Anderes, frühere Forschung hat vorgeschlagen, dass ein Fehlbetrag von Vitamin D vielleicht eine Gefahr der Personen von Krebs, von Innerer Krankheit und von Diabetes erhöht, aber diese späteste Ergebnisse zeigen an, dass das Vitamin ein sogar größerer Nutzen konferiert.
Die Forscher bezogen Verdächtigen mit ein, den das Vitamin möglicherweise das Immunsystem aufladen und Krebszellen vom Ausbreiten blockiert.
Forscher Dr. Philippe Autier der Internationalen Agentur für Krebsforschung in Frankreich und Dr.
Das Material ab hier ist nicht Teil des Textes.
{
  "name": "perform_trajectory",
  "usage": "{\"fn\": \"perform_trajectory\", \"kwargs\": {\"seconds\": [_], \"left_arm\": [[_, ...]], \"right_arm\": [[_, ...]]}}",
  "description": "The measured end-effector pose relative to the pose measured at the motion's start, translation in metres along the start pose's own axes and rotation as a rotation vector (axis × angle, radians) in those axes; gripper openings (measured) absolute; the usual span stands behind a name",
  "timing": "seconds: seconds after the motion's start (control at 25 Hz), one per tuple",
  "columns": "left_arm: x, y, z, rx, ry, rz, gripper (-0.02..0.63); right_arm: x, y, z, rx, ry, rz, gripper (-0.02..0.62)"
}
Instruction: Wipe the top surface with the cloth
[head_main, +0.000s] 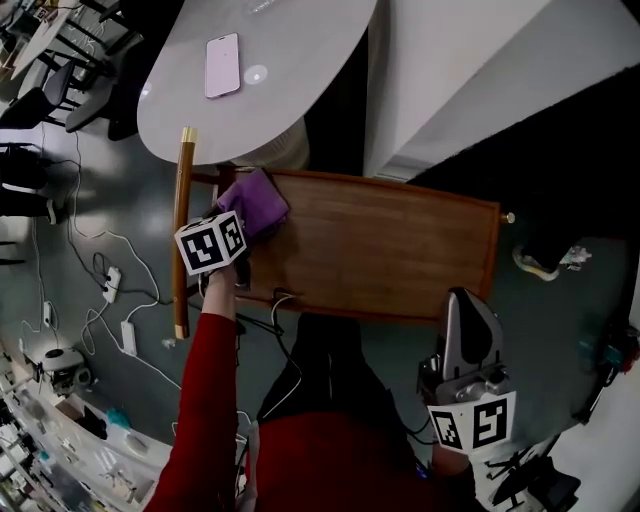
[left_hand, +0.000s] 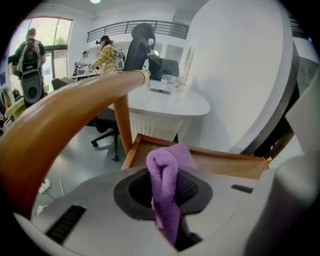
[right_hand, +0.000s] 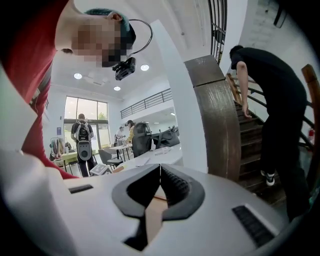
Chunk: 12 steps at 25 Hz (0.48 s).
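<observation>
A purple cloth (head_main: 254, 201) lies bunched at the left end of the wooden tray-like top surface (head_main: 380, 245). My left gripper (head_main: 240, 228) is shut on the cloth, which sticks up between its jaws in the left gripper view as a folded purple cloth (left_hand: 165, 192) above the wooden top (left_hand: 225, 165). My right gripper (head_main: 470, 315) hangs off the near right edge of the wooden top, jaws closed together with nothing between them (right_hand: 159, 186).
A round white table (head_main: 250, 70) with a phone (head_main: 222, 64) stands beyond the wooden top. A curved wooden handle (head_main: 182, 230) runs along its left side. Cables and power strips (head_main: 110, 290) lie on the floor at left. A person climbs stairs (right_hand: 272, 115) in the right gripper view.
</observation>
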<state>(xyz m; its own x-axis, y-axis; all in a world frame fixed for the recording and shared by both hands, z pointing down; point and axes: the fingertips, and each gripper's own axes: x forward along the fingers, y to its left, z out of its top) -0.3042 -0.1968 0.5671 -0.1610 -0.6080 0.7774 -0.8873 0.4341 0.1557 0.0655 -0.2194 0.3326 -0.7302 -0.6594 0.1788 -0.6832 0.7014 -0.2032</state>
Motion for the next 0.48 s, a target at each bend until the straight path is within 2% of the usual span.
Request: {"fn": "perform_trajectory", "kwargs": {"seconds": [0.12, 0.28, 0.36, 0.48], "left_arm": [[-0.009, 0.003, 0.006, 0.057, -0.003, 0.046, 0.063], [-0.028, 0.003, 0.014, 0.192, -0.009, 0.108, 0.063], [-0.042, -0.021, 0.019, 0.257, -0.028, 0.056, 0.063], [-0.06, -0.102, 0.014, 0.322, -0.047, -0.144, 0.063]], "right_arm": [[-0.01, -0.001, 0.005, -0.001, -0.012, -0.014, 0.012], [-0.022, -0.003, 0.002, 0.008, -0.026, -0.06, 0.012], [-0.031, -0.006, 0.001, 0.013, -0.037, -0.094, 0.012], [-0.051, -0.016, 0.002, 0.02, -0.055, -0.162, 0.012]]}}
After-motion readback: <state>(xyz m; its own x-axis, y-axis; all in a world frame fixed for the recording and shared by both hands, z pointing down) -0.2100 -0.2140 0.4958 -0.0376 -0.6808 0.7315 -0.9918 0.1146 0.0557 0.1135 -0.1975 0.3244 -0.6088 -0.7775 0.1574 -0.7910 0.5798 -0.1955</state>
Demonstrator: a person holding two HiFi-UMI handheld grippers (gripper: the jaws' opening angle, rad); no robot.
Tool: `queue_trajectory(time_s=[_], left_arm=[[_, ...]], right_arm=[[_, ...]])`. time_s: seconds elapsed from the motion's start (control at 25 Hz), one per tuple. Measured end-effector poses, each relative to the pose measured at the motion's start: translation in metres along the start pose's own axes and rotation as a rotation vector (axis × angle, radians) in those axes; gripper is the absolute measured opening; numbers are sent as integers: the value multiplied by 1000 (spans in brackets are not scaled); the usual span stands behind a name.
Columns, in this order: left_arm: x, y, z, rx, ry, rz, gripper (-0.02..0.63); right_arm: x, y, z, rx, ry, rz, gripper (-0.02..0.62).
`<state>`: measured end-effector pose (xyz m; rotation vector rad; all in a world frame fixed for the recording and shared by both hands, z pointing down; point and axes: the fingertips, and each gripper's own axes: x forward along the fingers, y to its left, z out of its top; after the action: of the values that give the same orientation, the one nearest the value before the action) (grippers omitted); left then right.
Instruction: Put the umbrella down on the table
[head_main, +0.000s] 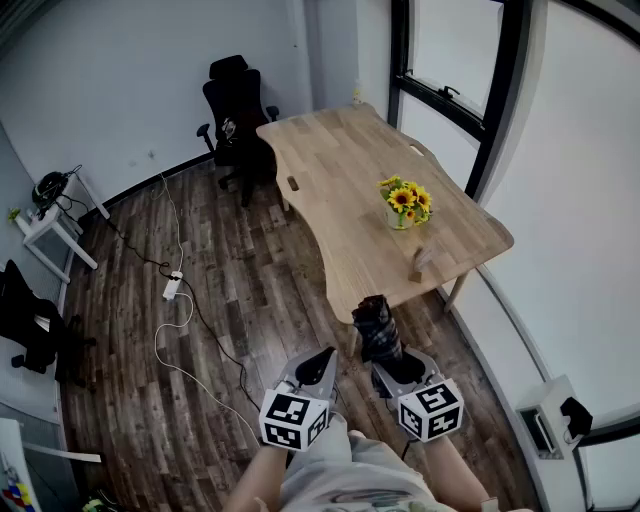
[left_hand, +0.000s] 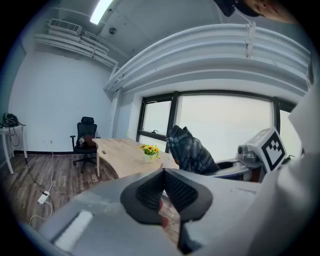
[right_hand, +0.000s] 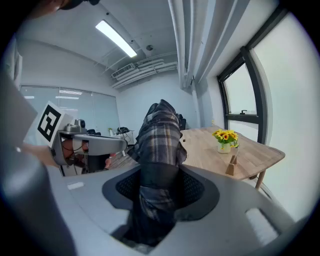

Sara Gandini des Europäischen Instituts von Onkologie in Mailand, sagen, dass gewöhnliche Dosen von Ergänzungen des Vitamins D scheinen, auf eine Abnahme an der Gesamtmortalitätsrate sich zu beziehen.
Die Forscher kamen zu dieser Schlussfolgerung, indem sie eine Zusammenfassung von 18 verschiedenen Versuchen leiteten, die fast 60.000 Patienten mit einbeziehen.
Die Dosen von Vitamin D berechneten 528 internationaler Einheiten, das innerhalb des Bereiches der meisten handelsüblichen Ergänzungen des Vitamins D ist.
Die Meta-Analyse deckte auf, dass fast 5.000 der Teilnehmer an die Studien über einen durchschnittlichen Zeitraum des frontalen Nachdrängens von 5,7 Jahren starben, aber die, die Ergänzungen des Vitamins D nahmen, ein Todesfallrisiko 7 Prozent niedriger hatten.
Die spezifischen Todesursachen in den Studien wurden nicht betrachtet und die Studienteilnehmer enthielten größtenteils gesundes von mittlerem Alter oder ältere Menschen.
Die Forscher sagen, dass Vitamin D für beide gesunden Zähne und Knochen sowie Nervenzellen wichtig ist und scheint, als ein wichtiger Regler des Immunsystems aufzutreten.
Die Nahrungsmittel, die in Vitamin D natürlich reich sind, enthalten Käse, Eier, Fische wie Lachse und Sardinen, verstärkte Milch, Frühstückskost aus Getreide und Margarine.
Vitamin D bekannt als das „Sonnenschein“ Vitamin, weil das Gehäuse es während der Aussetzung zum Sonnenlicht produziert.
Die Forschung wird in der aktuellen Ausgabe der Archive der Innerer Medizin veröffentlicht.